TASK GOAL:
A faithful copy of the listing below is needed, one that contains no pictures.

INFORMATION SHOWN:
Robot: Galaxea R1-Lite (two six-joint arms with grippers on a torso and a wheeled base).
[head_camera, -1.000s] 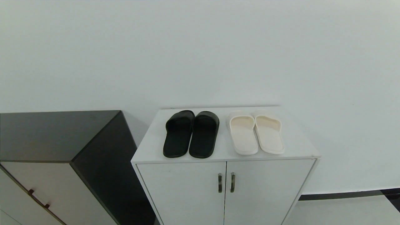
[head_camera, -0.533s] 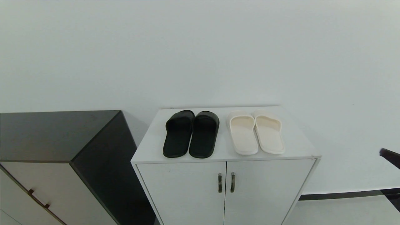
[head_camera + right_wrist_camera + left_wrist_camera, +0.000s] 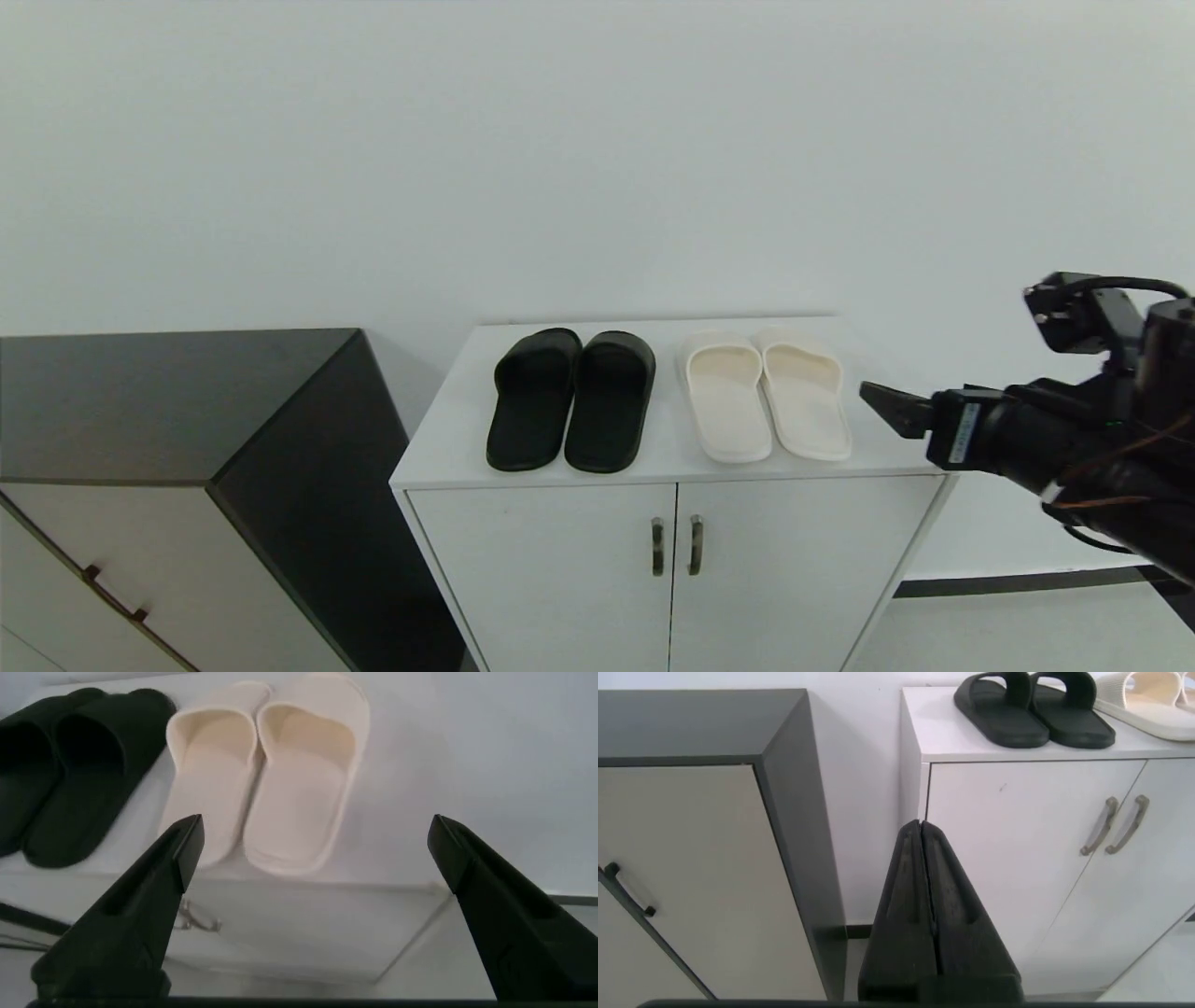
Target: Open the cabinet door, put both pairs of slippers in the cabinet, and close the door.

TASK ANSWER:
Robot: Galaxea R1-Lite (two six-joint arms with grippers on a torso and a wheeled base).
[head_camera, -1.000s] 
[head_camera, -0.533s] 
[head_camera + right_wrist_camera + left_wrist_camera, +0.000s] 
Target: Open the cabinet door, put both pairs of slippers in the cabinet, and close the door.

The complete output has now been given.